Liputan6.com, Jakarta - Presiden Amerika Serikat (AS) Donald Trump pada Sabtu, 1 Februari 2026 mengatakan India akan membeli minyak Venezuela. Langkah ini membantu menggantikan sebagian minyak Rusia yang dibeli oleh importir minyak terbesar ketiga di dunia itu.
“Kami sudah membuat kesepakatan itu, konsep kesepakatannya,” ujar Trump dikutip dari CNBC, Senin (2/2/2026).
Advertisement
Amerika Serikat (AS) telah memberi tahu India kalau dapat segera melanjutkan pembelian minyak Venezuela untuk membantu menggantikan impor minyak Rusia, mengutip tiga orang yang mengetahui masalah tersebut, demikian berdasarkan laporan Reuters.
India berhenti membeli minyak dari Venezuela tahun lalu setelah Trump pada Maret memberlakukan tarif 25% pada negara-negara yang membeli minyak Venezuela.
Dalam komentarnya pada Sabtu, Trump mengatakan India akan membeli minyak Venezuela sebagai pengganti minyak mentah Iran.

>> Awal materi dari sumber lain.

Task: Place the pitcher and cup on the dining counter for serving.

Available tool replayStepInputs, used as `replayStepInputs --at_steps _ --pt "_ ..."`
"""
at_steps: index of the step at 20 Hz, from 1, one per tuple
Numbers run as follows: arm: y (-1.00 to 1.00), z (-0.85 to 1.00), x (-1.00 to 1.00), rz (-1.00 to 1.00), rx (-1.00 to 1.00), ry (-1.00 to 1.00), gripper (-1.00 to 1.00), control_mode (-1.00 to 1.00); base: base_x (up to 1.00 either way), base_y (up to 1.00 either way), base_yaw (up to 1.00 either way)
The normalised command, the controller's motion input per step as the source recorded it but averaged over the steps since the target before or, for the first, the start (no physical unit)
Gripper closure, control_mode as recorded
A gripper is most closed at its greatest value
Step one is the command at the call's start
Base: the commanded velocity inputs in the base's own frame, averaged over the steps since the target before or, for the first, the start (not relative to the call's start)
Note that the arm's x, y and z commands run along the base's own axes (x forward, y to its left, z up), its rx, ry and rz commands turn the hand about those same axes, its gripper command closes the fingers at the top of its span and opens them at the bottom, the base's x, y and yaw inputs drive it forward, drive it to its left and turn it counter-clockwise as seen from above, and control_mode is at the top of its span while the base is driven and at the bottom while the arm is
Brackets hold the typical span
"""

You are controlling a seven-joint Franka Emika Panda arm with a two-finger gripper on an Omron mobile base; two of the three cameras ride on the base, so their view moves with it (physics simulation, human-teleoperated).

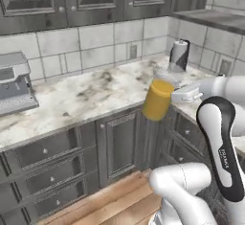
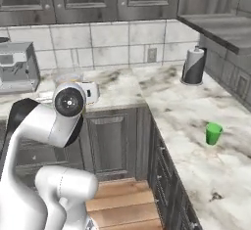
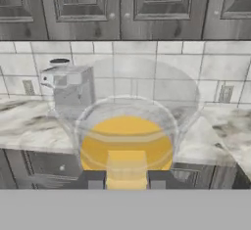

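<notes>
— Where's the pitcher (image 1: 158, 99)?
— Clamped in my tool (image 3: 126, 179), tilted, lifted in front of the counter (image 1: 91, 95) edge.
— And the cup (image 2: 213, 133)?
— Upright on the side counter, apparently well apart from the paper towel roll (image 2: 193, 65).
</notes>
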Motion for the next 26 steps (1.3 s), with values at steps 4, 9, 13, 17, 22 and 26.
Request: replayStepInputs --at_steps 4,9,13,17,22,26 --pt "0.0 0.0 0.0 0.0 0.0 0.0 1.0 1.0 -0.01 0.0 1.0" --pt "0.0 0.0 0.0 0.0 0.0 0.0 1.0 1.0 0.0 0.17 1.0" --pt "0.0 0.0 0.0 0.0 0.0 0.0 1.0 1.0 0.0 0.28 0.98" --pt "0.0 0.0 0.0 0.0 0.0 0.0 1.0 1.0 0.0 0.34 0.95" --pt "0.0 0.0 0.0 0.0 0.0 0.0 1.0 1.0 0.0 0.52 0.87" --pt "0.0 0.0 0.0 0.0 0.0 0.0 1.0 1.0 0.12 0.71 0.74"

Namun, New Delhi berhenti mengimpor minyak dari Iran pada 2019 karena sanksi AS atas program nuklir Teheran.
Kilang minyak India beralih ke minyak AS untuk menutupi kekurangan pasokan dari Iran, kemudian mengurangi pembelian dari AS dan menjadi pembeli utama minyak Rusia yang dijual dengan harga diskon setelah negara-negara Barat memberlakukan sanksi terhadap Moskow atas invasinya ke Ukraina pada 2022.
Pada Agustus, Trump menggandakan bea masuk impor dari India menjadi 50% untuk menekan New Delhi agar berhenti membeli minyak Rusia, dan awal bulan ini mengatakan tarif tersebut dapat naik lagi jika India tidak mengurangi pembeliannya.
Tarif Tambahan
Namun, Menteri Keuangan Scott Bessent memberi sinyal pada Januari bahwa tarif tambahan 25% untuk barang-barang India dapat dihapus, mengingat apa yang disebutnya sebagai pengurangan tajam impor minyak Rusia oleh India.
Pemerintah AS minggu ini mencabut beberapa sanksi terhadap industri minyak Venezuela untuk mempermudah perusahaan AS menjual minyak mentahnya. Komentar Trump pada Sabtu tampaknya mencerminkan peningkatan berkelanjutan dalam hubungan AS-India, yang tegang sepanjang tahun lalu.
Trump juga mengatakan China dapat membuat kesepakatan dengan AS untuk membeli minyak Venezuela. "China dipersilakan untuk masuk dan akan membuat kesepakatan yang bagus untuk minyak,” kata Trump, tanpa memberikan detail apa pun.
OPEC Sepakat Tahan Produksi Minyak hingga Maret
Sebelumnya, Organisasi Negara-negara Pengekspor Minyak dan sekutunya (OPEC+) disebut telah mencapai kesepakatan prinsip untuk mempertahankan penundaan kenaikan produksi minyak hingga Maret. Kesepakatan ini diambil meski harga minyak mentah dunia telah menyentuh level tertinggi dalam enam bulan terakhir.
Mengutip channel News Asia, Senin (2/2/2026), keputusan tersebut disepakati oleh delapan negara anggota OPEC+ dalam pertemuan yang digelar Minggu. Kesepakatan ini tercapai di tengah kekhawatiran pasar bahwa Amerika Serikat berpotensi melancarkan serangan militer terhadap Iran, yang juga merupakan anggota OPEC.
Harga minyak Brent ditutup mendekati USD 70 per barel pada Jumat, atau tidak jauh dari level tertinggi enam bulan di USD 71,89 yang tercapai sehari sebelumnya. Penguatan harga terjadi meski muncul spekulasi potensi kelebihan pasokan minyak global pada 2026 yang berpotensi menekan harga.
Delapan negara produsen tersebut, yakni Arab Saudi, Rusia, Uni Emirat Arab, Kazakhstan, Kuwait, Irak, Aljazair, dan Oman, sebelumnya telah menaikkan kuota produksi sekitar 2,9 juta barel per hari dari April hingga Desember 2025. Kenaikan itu setara sekitar 3 persen dari total permintaan minyak global.
Namun, rencana kenaikan lanjutan untuk Januari hingga Maret 2026 dibekukan karena konsumsi minyak yang cenderung melemah secara musiman.